Please write out the data that follows, word for word.
################
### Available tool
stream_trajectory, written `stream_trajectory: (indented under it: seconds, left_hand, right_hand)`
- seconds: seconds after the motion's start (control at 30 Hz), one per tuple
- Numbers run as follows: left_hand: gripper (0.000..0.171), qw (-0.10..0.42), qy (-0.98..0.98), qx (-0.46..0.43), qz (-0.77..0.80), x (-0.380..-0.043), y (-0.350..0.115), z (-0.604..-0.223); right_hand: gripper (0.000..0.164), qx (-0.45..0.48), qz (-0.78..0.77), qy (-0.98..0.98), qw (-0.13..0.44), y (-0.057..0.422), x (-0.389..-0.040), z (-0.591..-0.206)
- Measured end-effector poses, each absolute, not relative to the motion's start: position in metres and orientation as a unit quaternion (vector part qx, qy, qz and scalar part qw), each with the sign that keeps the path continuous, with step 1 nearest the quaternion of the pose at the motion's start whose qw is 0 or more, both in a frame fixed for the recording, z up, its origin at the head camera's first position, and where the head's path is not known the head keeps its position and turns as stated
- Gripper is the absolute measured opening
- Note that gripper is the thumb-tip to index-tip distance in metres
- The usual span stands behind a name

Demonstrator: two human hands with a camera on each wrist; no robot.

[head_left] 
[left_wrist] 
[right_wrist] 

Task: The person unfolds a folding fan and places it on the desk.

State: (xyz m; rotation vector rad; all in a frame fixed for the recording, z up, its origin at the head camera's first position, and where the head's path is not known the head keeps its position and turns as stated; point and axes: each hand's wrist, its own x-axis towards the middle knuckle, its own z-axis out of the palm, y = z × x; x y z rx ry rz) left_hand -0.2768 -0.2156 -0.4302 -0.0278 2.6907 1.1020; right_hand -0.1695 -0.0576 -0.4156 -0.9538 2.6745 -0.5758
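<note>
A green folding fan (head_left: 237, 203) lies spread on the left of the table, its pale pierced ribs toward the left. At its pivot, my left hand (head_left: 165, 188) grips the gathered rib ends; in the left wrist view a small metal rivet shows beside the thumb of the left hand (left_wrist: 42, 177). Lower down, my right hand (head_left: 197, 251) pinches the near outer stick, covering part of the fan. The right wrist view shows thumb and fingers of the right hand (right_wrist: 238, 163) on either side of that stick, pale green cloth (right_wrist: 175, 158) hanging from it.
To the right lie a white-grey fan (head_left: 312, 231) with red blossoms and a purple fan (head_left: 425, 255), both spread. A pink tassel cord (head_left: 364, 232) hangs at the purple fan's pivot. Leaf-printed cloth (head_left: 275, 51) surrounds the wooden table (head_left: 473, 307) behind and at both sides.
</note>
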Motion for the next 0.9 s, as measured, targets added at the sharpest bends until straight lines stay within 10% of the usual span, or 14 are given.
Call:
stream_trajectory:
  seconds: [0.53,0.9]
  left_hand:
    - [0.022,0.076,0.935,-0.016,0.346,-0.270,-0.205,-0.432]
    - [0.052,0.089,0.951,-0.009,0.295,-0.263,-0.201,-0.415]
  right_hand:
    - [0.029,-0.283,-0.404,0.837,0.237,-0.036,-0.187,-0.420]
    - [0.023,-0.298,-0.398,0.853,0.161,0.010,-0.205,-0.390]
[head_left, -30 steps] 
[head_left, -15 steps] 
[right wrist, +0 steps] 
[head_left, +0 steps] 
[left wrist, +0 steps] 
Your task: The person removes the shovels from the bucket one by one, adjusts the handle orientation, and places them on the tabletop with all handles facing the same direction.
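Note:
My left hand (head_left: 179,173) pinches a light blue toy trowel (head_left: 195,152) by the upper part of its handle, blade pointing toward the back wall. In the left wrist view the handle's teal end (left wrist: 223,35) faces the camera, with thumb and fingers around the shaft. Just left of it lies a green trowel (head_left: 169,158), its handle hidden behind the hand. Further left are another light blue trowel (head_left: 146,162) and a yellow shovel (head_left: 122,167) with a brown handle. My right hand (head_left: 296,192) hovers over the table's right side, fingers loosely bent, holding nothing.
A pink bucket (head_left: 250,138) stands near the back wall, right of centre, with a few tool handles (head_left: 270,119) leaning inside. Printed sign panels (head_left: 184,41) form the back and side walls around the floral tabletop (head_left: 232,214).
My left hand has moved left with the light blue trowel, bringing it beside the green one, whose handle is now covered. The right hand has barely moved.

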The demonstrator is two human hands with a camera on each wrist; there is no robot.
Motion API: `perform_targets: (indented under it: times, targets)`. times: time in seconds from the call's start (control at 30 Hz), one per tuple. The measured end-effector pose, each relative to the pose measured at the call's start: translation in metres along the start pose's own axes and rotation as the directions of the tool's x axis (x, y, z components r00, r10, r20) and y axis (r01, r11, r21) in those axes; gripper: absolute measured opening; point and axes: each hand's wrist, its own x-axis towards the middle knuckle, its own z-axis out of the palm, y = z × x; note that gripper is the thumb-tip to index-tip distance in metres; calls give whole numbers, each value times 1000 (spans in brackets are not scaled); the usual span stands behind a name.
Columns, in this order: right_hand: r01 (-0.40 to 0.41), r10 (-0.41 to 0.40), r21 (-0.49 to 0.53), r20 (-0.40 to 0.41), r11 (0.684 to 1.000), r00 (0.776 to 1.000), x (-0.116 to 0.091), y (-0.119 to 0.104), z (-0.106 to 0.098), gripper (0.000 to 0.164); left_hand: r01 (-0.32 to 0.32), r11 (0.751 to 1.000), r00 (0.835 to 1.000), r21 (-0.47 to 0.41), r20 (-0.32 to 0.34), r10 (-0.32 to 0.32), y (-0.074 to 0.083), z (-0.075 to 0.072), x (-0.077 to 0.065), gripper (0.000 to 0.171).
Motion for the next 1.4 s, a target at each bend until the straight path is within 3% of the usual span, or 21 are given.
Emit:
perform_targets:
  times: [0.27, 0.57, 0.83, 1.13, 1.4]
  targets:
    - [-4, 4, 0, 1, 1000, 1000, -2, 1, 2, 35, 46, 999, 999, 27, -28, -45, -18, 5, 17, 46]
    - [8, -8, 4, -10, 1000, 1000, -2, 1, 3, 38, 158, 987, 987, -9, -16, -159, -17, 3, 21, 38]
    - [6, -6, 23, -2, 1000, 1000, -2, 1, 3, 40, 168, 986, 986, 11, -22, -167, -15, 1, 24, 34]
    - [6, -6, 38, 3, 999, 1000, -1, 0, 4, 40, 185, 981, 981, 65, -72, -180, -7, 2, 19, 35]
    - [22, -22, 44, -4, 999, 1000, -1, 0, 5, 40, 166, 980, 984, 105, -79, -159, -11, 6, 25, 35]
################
▸ **Exercise solution**:
### Available tool
stream_trajectory, written `stream_trajectory: (indented under it: seconds, left_hand, right_hand)`
- seconds: seconds after the motion's start (control at 30 Hz), one per tuple
- Numbers run as follows: left_hand: gripper (0.000..0.171), qw (-0.10..0.42), qy (-0.98..0.98), qx (-0.46..0.43), qz (-0.77..0.80), x (-0.380..-0.043), y (-0.350..0.115), z (-0.604..-0.223); right_hand: gripper (0.000..0.164), qx (-0.45..0.48), qz (-0.78..0.77), qy (-0.98..0.98), qw (-0.13..0.44), y (-0.057..0.422), x (-0.389..-0.040), z (-0.591..-0.206)
- Measured end-effector poses, each absolute, not relative to the motion's start: position in metres and orientation as a unit quaternion (vector part qx, qy, qz and scalar part qw), each with the sign that keeps the path continuous, with step 1 nearest the quaternion of the pose at the motion's start whose qw is 0 or more, both in a frame fixed for the recording, z up, its origin at the head camera's first position, and where the head's path is not known the head keeps its position and turns as stated
- Gripper is the absolute measured opening
- Note that gripper is the thumb-tip to index-tip distance in metres
- The usual span stands behind a name

Demonstrator: two human hands with a camera on each wrist; no robot.

[head_left] 
[left_wrist] 
[right_wrist] 

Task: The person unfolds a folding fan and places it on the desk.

State: (xyz m; rotation vector rad; all in a frame fixed for the recording, z up, its origin at the head camera's first position, and where the head's path is not known the head keeps its position and turns as stated; point and axes: each hand's wrist, its own x-axis towards the middle knuckle, its own z-axis out of the palm, y = z × x; x y z rx ry rz) left_hand -0.2768 -0.2156 -0.4302 -0.0278 2.6907 1.1020; right_hand -0.1695 -0.0576 -0.4156 -0.9538 2.6745 -0.5758
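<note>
A green folding fan (head_left: 237, 203) lies spread on the left of the table, its pale pierced ribs toward the left. At its pivot, my left hand (head_left: 165, 188) grips the gathered rib ends; in the left wrist view a small metal rivet shows beside the thumb of the left hand (left_wrist: 42, 177). Lower down, my right hand (head_left: 197, 251) pinches the near outer stick, covering part of the fan. The right wrist view shows thumb and fingers of the right hand (right_wrist: 238, 163) on either side of that stick, pale green cloth (right_wrist: 175, 158) hanging from it.
To the right lie a white-grey fan (head_left: 312, 231) with red blossoms and a purple fan (head_left: 425, 255), both spread. A pink tassel cord (head_left: 364, 232) hangs at the purple fan's pivot. Leaf-printed cloth (head_left: 275, 51) surrounds the wooden table (head_left: 473, 307) behind and at both sides.
</note>
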Motion for the next 0.9 s, as measured, targets added at the sharpest bends until straight lines stay within 10% of the usual span, or 14 are given.
Call:
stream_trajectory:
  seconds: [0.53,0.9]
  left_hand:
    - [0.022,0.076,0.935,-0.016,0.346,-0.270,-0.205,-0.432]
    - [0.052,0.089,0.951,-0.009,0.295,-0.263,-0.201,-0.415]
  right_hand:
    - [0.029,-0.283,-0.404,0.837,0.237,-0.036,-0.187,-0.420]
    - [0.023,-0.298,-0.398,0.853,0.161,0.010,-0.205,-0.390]
[head_left, -30 steps] 
[head_left, -15 steps] 
[right wrist, +0 steps] 
[head_left, +0 steps] 
[left wrist, +0 steps] 
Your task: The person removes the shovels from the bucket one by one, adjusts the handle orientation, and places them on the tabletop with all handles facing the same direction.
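Note:
My left hand (head_left: 179,173) pinches a light blue toy trowel (head_left: 195,152) by the upper part of its handle, blade pointing toward the back wall. In the left wrist view the handle's teal end (left wrist: 223,35) faces the camera, with thumb and fingers around the shaft. Just left of it lies a green trowel (head_left: 169,158), its handle hidden behind the hand. Further left are another light blue trowel (head_left: 146,162) and a yellow shovel (head_left: 122,167) with a brown handle. My right hand (head_left: 296,192) hovers over the table's right side, fingers loosely bent, holding nothing.
A pink bucket (head_left: 250,138) stands near the back wall, right of centre, with a few tool handles (head_left: 270,119) leaning inside. Printed sign panels (head_left: 184,41) form the back and side walls around the floral tabletop (head_left: 232,214).
My left hand has moved left with the light blue trowel, bringing it beside the green one, whose handle is now covered. The right hand has barely moved.
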
The demonstrator is two human hands with a camera on each wrist; there is no robot.
Motion API: `perform_targets: (indented under it: times, targets)`. times: time in seconds from the call's start (control at 30 Hz), one per tuple. The measured end-effector pose, each relative to the pose measured at the call's start: translation in metres along the start pose's own axes and rotation as the directions of the tool's x axis (x, y, z components r00, r10, r20) and y axis (r01, r11, r21) in those axes; gripper: absolute measured opening; point and axes: each hand's wrist, its own x-axis towards the middle knuckle, its own z-axis out of the palm, y = z × x; note that gripper is the thumb-tip to index-tip distance in metres; calls give whole numbers, each value times 1000 (spans in brackets are not scaled); the usual span stands behind a name.
Columns, in this order: right_hand: r01 (-0.40 to 0.41), r10 (-0.41 to 0.40), r21 (-0.49 to 0.53), r20 (-0.40 to 0.41), r11 (0.684 to 1.000), r00 (0.776 to 1.000), x (-0.116 to 0.091), y (-0.119 to 0.104), z (-0.106 to 0.098), gripper (0.000 to 0.164); left_hand: r01 (-0.32 to 0.32), r11 (0.751 to 1.000), r00 (0.835 to 1.000), r21 (-0.47 to 0.41), r20 (-0.32 to 0.34), r10 (-0.32 to 0.32), y (-0.074 to 0.083), z (-0.075 to 0.072), x (-0.077 to 0.065), gripper (0.000 to 0.171).
Motion for the next 1.4 s, a target at each bend until the straight path is within 3% of the usual span, or 21 are given.
Emit:
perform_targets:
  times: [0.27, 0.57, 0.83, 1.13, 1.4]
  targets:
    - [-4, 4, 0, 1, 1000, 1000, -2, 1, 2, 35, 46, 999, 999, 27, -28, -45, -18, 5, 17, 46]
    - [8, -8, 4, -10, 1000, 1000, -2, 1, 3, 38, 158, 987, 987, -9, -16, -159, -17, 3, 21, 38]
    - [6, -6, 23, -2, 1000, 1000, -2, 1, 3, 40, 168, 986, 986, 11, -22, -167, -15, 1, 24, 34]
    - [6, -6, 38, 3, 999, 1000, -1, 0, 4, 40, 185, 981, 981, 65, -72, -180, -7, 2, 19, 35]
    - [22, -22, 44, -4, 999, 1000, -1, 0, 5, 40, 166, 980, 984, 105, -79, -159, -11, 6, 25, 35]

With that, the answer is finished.